CRITICAL - HLint Compliance:

  • You MUST check for .hlint.yaml in the project root.
  • If it exists, you MUST run hlint on any file you modify.
  • You MUST fix ALL hlint warnings before considering the task complete.
  • Do NOT ignore hlint warnings unless explicitly instructed by the user.

Code Quality:

  • Write type signatures for all top-level definitions
  • Write total functions (avoid head, tail)
  • Prefer pure functions over IO when possible
  • Use explicit exports in modules
  • Leverage type system for safety
  • Favor composition over complex functions
  • Write Haddock documentation for public APIs

Idiomatic Patterns:

  • Prefer Text over String
  • Use newtype wrappers for domain types
  • Apply smart constructors for validation
  • Records:
    • Use RecordDotSyntax & OverloadedRecordDot (add pragma to modules that use the syntax)
    • Use DisambiguateRecordFields and DuplicateRecordFields for simple field names (add pragma to modules that use the syntax)
  • Use lenses for record manipulation when appropriate
  • Use Applicative and Monad appropriately
  • Avoid trivial let bindings when inlining keeps code simple and readable

Working with Aeson:

  • NEVER construct aeson objects by hand
  • Instead create a type and use encode and decode on it
  • These types should generally use generic deriving of aeson (no hand deriving)

Relude Best Practices

When using relude, refer to RELUDE.md for best practices and idioms.

Testing

  • Use QuickCheck for property-based testing
  • Use HUnit or Hspec for unit tests
  • Provide good examples in documentation

Build instructions

As you make code changes, start a subagent in parallel to resolve any compile errors in ghcid.txt.

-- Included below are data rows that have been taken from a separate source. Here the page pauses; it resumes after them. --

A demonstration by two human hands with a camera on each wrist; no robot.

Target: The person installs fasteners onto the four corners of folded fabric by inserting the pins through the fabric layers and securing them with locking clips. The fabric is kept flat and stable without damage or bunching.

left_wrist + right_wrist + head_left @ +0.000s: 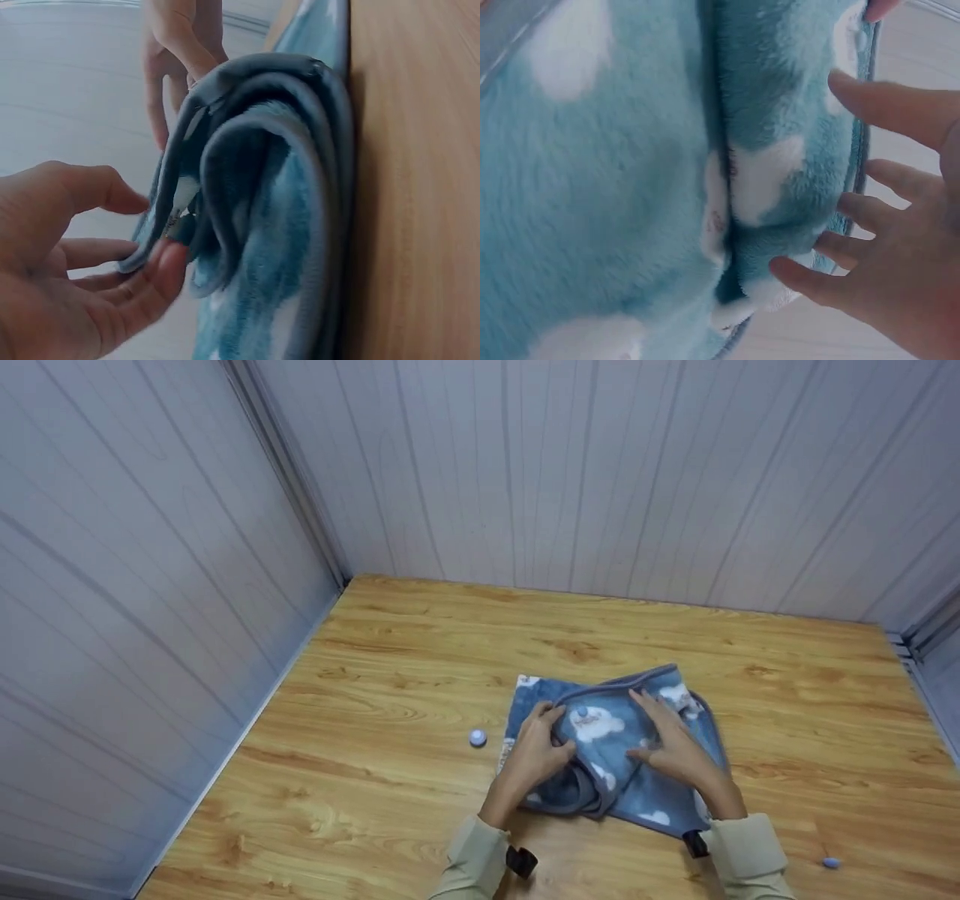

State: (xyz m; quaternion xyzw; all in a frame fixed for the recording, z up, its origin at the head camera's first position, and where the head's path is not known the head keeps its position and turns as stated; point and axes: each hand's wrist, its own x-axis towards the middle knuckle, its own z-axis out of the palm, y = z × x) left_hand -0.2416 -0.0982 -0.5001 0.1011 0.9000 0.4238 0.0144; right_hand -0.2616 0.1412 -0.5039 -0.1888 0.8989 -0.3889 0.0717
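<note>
A blue fleece blanket with white patches and grey edging lies partly folded over itself on the wooden table. In the left wrist view its edge shows curled layers. My left hand holds a raised flap at the blanket's left side, thumb and fingers on either side of the edge. On the other side, my right hand rests against the top layer with spread fingers. The right wrist view shows these fingers lying along the fleece, not curled round it.
A small pale round object sits left of the blanket. Further right, near the front, lies a small blue object. Pale panelled walls border the table at the back and left.
</note>
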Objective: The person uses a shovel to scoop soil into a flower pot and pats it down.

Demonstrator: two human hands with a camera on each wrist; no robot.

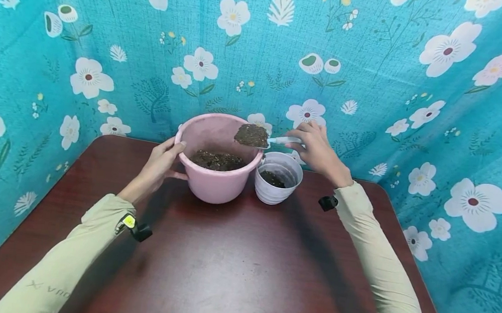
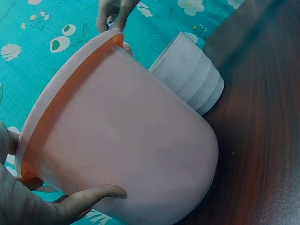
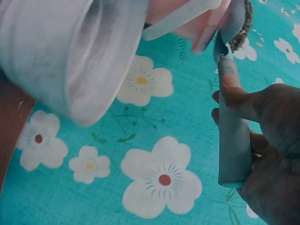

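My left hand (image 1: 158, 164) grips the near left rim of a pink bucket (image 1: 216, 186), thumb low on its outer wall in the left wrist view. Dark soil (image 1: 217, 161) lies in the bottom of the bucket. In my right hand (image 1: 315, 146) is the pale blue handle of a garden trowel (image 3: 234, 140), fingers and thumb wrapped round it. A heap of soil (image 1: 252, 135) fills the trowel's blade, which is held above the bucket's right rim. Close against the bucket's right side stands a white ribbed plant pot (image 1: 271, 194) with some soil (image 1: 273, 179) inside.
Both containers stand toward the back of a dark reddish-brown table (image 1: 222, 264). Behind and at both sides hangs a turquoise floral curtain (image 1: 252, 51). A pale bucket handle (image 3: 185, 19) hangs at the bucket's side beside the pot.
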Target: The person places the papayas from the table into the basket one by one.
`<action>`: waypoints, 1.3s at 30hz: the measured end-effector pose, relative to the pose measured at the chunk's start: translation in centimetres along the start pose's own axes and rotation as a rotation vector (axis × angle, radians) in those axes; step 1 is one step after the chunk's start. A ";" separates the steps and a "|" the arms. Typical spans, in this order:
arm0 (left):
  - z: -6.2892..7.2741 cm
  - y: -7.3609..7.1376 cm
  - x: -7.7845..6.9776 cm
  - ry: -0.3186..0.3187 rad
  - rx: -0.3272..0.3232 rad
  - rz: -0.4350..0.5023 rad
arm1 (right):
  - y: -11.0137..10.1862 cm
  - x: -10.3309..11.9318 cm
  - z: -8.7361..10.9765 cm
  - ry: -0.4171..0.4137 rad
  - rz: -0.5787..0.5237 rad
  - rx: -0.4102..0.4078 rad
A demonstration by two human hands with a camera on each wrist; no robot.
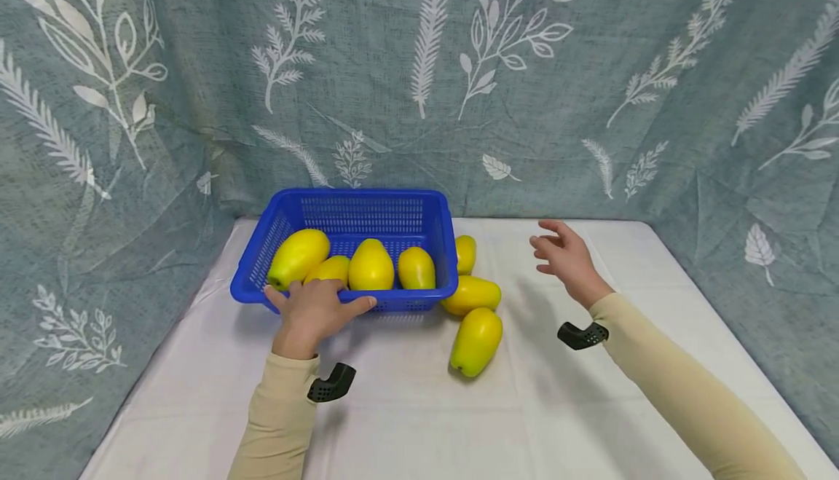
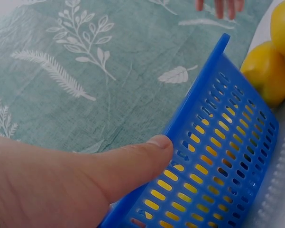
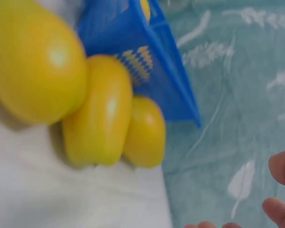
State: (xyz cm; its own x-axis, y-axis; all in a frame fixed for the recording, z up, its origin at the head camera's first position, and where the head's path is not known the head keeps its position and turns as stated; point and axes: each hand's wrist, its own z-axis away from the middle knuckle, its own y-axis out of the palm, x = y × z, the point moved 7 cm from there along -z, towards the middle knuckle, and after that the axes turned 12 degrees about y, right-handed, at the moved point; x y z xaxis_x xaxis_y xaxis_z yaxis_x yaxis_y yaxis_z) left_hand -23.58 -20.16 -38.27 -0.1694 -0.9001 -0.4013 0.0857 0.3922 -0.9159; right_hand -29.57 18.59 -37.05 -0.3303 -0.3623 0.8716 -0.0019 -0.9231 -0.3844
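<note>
A blue plastic basket with slotted walls stands at the left of the table and holds several yellow, mango-like fruits. My left hand grips its near rim, the thumb along the outside and the fingers reaching over the edge. To the right of the basket, three more yellow fruits lie on the cloth: a near one with a greenish end, a middle one against the basket, and a far one partly hidden by it. My right hand hovers right of these, fingers loosely bent, holding nothing.
A white cloth covers the table. Behind and at both sides hangs a grey-green curtain with white leaf prints, close to the basket's far side. Each wrist carries a black camera mount.
</note>
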 end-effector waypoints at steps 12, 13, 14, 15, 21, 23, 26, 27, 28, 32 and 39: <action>0.2 -0.1 0.5 -0.001 -0.012 0.006 | 2.5 -1.3 -1.2 -0.036 0.043 0.103; 0.2 -0.1 0.5 0.000 -0.012 0.005 | 3.0 -1.0 -1.3 -0.051 0.053 0.124; 0.2 -0.1 0.5 0.001 -0.011 0.004 | 3.5 -0.7 -1.3 -0.061 0.063 0.144; 0.2 -0.1 0.5 0.003 -0.009 0.004 | 4.0 -0.5 -1.3 -0.071 0.074 0.165; 0.1 0.0 0.1 0.007 -0.007 0.003 | 6.7 0.6 -1.3 -0.145 0.197 0.257; 0.1 0.0 0.1 0.009 -0.013 -0.003 | 7.4 0.5 -1.4 -0.167 0.232 0.286; 0.0 -0.2 0.0 0.009 -0.021 -0.011 | 8.3 0.1 -1.4 -0.194 0.278 0.330; 0.0 -0.2 -0.1 0.008 -0.022 -0.013 | 8.5 -0.1 -1.4 -0.204 0.285 0.345; -0.1 -0.2 -0.1 0.008 -0.021 -0.014 | 8.8 -0.2 -1.4 -0.217 0.297 0.357; -0.1 -0.3 -0.1 0.006 -0.022 -0.013 | 9.6 -0.6 -1.3 -0.271 0.352 0.404; -0.1 -0.1 0.0 0.005 -0.020 -0.002 | 10.6 -1.5 -1.6 -0.280 0.469 0.449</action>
State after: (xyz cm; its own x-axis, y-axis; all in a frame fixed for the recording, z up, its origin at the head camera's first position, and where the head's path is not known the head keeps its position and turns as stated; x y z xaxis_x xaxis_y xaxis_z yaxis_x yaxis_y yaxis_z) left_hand -23.65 -20.13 -38.20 -0.1746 -0.9000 -0.3995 0.0654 0.3942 -0.9167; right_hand -30.66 9.58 -42.90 0.0543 -0.6985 0.7136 0.4906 -0.6038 -0.6283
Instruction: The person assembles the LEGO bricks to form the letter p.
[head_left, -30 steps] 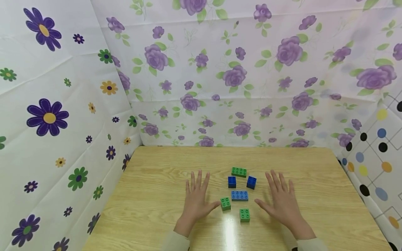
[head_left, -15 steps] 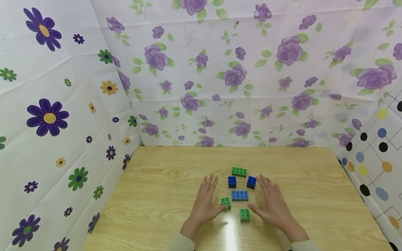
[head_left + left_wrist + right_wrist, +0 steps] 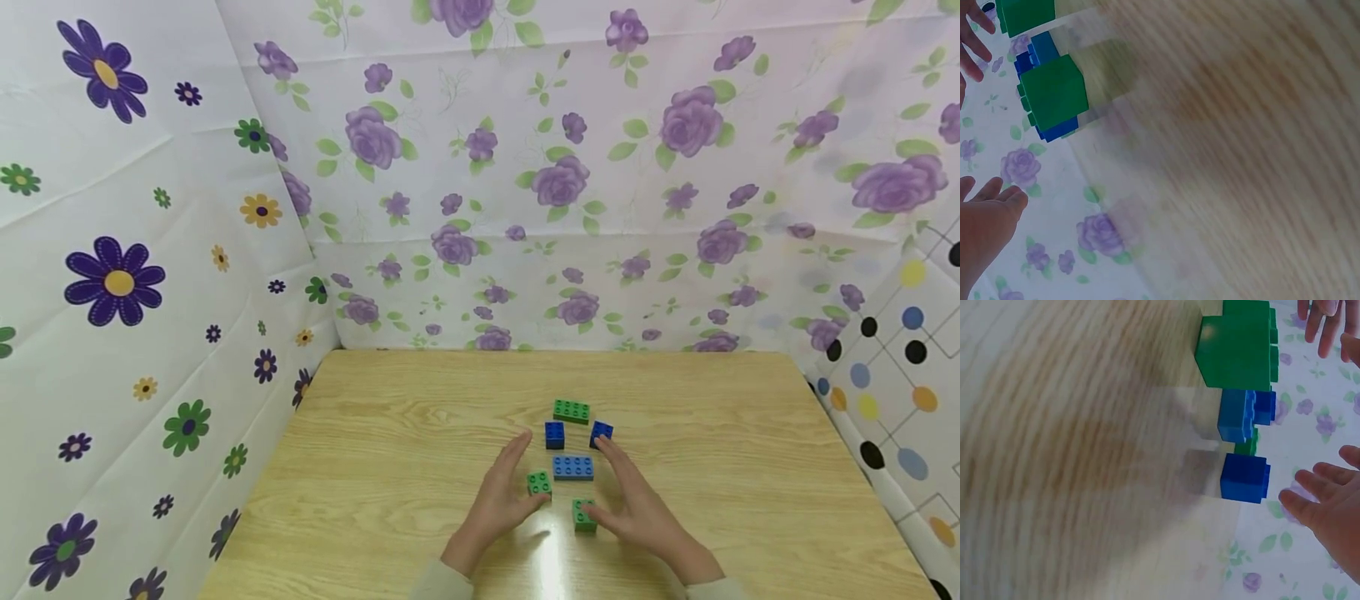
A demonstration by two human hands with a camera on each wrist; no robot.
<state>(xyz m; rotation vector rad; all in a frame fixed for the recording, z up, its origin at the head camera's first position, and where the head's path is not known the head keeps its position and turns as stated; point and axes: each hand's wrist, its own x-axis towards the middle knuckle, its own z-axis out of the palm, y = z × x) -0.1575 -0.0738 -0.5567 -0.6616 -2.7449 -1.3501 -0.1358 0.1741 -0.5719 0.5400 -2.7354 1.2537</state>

IMPORTANT: Do not run build commands yourself. The human runs ghcid in the terminal, which then updates ghcid.txt with any compile error or warning (if this file does not exist, or if ghcid has stopped, remind the human to address it). You should read ghcid.txt (in entirety) after making code changes; this file updates near-instantly.

Adding/Deleting modules: When a new .hs file is added or deleted, the .cabal file must be updated accordingly. However, if package.yaml exists in the project, run hpack instead to regenerate the .cabal file with the updated module list. This will trigger ghcid to restart automatically.

HLint warnings: MANDATORY. After ghcid.txt shows success, if .hlint.yaml exists, run hlint on the modified files. You are NOT done until hlint reports no issues.